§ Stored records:
/---

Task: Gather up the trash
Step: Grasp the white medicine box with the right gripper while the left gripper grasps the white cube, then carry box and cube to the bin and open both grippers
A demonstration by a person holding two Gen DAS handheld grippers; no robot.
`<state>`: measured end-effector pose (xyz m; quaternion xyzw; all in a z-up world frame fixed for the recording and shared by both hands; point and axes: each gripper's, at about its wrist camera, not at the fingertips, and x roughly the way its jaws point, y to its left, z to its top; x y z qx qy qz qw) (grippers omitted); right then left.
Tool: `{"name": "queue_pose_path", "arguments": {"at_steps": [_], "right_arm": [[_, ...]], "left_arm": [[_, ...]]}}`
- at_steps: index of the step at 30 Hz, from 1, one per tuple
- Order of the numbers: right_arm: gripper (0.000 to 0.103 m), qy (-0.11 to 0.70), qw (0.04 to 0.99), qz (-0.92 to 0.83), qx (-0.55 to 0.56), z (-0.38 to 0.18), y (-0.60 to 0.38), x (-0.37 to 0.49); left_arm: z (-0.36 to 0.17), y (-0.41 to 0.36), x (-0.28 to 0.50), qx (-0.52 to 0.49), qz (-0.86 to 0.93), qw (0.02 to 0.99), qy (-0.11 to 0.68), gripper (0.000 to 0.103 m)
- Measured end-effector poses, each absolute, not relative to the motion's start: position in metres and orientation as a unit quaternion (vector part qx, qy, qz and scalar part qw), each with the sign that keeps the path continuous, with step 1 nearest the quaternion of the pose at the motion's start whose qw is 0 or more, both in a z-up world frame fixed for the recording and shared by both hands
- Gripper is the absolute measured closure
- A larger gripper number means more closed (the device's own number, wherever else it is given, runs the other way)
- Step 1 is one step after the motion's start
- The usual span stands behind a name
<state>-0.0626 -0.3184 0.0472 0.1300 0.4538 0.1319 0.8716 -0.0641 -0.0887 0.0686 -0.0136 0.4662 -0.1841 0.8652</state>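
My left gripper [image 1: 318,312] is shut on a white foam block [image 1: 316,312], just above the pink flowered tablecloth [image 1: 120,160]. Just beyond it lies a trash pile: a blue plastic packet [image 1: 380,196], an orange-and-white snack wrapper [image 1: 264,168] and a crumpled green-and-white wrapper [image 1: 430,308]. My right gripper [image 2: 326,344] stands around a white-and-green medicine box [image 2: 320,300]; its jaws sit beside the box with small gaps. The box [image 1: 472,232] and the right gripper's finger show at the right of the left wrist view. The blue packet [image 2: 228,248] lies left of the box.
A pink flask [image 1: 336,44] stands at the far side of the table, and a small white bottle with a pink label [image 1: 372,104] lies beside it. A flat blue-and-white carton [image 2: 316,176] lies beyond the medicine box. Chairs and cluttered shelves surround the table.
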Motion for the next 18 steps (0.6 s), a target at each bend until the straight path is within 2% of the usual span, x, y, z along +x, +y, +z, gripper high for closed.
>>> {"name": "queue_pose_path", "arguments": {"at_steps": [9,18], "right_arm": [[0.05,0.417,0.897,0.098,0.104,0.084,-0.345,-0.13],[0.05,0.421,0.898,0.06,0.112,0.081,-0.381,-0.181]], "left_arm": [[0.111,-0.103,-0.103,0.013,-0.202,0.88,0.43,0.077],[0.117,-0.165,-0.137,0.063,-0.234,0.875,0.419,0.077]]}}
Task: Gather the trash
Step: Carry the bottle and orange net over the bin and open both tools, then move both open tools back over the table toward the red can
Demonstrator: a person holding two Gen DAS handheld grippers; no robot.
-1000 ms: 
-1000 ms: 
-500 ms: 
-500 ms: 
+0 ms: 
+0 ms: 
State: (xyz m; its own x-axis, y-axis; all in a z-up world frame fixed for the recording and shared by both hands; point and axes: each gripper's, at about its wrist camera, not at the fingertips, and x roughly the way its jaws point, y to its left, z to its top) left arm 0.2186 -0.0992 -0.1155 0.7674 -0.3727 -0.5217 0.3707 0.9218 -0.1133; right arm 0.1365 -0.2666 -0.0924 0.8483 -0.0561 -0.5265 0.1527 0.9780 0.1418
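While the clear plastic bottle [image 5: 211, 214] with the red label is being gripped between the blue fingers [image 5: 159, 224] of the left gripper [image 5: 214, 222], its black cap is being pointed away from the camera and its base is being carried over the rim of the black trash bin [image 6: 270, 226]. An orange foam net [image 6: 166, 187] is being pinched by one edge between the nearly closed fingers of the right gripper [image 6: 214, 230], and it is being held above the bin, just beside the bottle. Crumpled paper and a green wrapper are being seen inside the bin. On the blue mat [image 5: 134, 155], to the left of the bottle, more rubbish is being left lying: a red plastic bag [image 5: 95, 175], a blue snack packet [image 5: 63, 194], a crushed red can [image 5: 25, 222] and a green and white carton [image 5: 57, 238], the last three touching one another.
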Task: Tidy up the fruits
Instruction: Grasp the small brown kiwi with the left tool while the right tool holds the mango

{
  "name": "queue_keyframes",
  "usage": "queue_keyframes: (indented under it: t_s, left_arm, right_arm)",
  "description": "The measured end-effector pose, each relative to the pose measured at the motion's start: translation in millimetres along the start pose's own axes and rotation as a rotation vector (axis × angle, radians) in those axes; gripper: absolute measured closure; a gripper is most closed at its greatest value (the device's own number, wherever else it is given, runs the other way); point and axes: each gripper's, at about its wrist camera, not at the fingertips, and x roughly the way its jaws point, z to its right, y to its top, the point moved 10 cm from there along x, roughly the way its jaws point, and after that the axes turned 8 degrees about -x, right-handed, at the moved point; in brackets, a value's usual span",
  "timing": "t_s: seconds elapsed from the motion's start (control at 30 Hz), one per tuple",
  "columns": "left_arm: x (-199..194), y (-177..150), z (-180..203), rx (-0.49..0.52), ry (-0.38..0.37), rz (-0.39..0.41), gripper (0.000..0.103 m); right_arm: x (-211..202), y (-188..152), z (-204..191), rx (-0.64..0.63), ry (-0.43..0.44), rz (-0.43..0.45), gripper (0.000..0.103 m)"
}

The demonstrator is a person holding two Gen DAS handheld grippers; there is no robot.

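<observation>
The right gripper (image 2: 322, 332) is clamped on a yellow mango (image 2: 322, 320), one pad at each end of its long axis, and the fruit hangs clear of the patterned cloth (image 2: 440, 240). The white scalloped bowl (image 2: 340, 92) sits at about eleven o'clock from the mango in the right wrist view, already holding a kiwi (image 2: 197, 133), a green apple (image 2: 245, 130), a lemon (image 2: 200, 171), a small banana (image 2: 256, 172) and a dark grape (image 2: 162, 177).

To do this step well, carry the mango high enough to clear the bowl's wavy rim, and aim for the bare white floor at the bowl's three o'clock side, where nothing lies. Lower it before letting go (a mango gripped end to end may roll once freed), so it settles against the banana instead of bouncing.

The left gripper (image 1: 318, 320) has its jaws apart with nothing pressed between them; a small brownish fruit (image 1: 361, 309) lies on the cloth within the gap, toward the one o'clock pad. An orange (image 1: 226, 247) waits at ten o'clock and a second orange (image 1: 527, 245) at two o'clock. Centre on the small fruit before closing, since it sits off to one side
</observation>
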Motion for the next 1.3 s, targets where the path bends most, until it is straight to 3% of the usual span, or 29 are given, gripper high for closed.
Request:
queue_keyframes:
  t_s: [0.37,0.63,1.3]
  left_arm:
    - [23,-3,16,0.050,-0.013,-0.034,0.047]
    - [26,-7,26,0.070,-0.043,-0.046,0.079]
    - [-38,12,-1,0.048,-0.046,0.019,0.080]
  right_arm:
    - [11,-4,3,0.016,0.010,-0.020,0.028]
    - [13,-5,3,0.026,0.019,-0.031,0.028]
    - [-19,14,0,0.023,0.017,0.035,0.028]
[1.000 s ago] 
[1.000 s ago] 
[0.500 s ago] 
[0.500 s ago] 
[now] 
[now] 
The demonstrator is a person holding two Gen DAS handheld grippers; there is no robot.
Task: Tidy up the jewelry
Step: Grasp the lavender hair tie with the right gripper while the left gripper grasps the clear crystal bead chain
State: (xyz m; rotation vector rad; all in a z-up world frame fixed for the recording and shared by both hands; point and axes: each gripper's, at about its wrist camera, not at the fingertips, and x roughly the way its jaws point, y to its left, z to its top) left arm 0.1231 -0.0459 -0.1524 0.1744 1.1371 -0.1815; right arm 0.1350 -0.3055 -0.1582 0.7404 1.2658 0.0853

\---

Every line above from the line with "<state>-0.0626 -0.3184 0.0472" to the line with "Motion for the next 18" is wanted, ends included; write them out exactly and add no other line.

§ Answer box:
<state>-0.0626 -0.3184 0.0472 0.1300 0.4538 0.1319 0.8716 -0.0641 -0.0887 0.0686 -0.0136 0.4662 -0.1841 0.8652</state>
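My left gripper [image 1: 318,312] is shut on a white foam block [image 1: 316,312], just above the pink flowered tablecloth [image 1: 120,160]. Just beyond it lies a trash pile: a blue plastic packet [image 1: 380,196], an orange-and-white snack wrapper [image 1: 264,168] and a crumpled green-and-white wrapper [image 1: 430,308]. My right gripper [image 2: 326,344] stands around a white-and-green medicine box [image 2: 320,300]; its jaws sit beside the box with small gaps. The box [image 1: 472,232] and the right gripper's finger show at the right of the left wrist view. The blue packet [image 2: 228,248] lies left of the box.
A pink flask [image 1: 336,44] stands at the far side of the table, and a small white bottle with a pink label [image 1: 372,104] lies beside it. A flat blue-and-white carton [image 2: 316,176] lies beyond the medicine box. Chairs and cluttered shelves surround the table.
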Motion for the next 18 steps (0.6 s), a target at each bend until the straight path is within 2% of the usual span, x, y, z along +x, +y, +z, gripper high for closed.

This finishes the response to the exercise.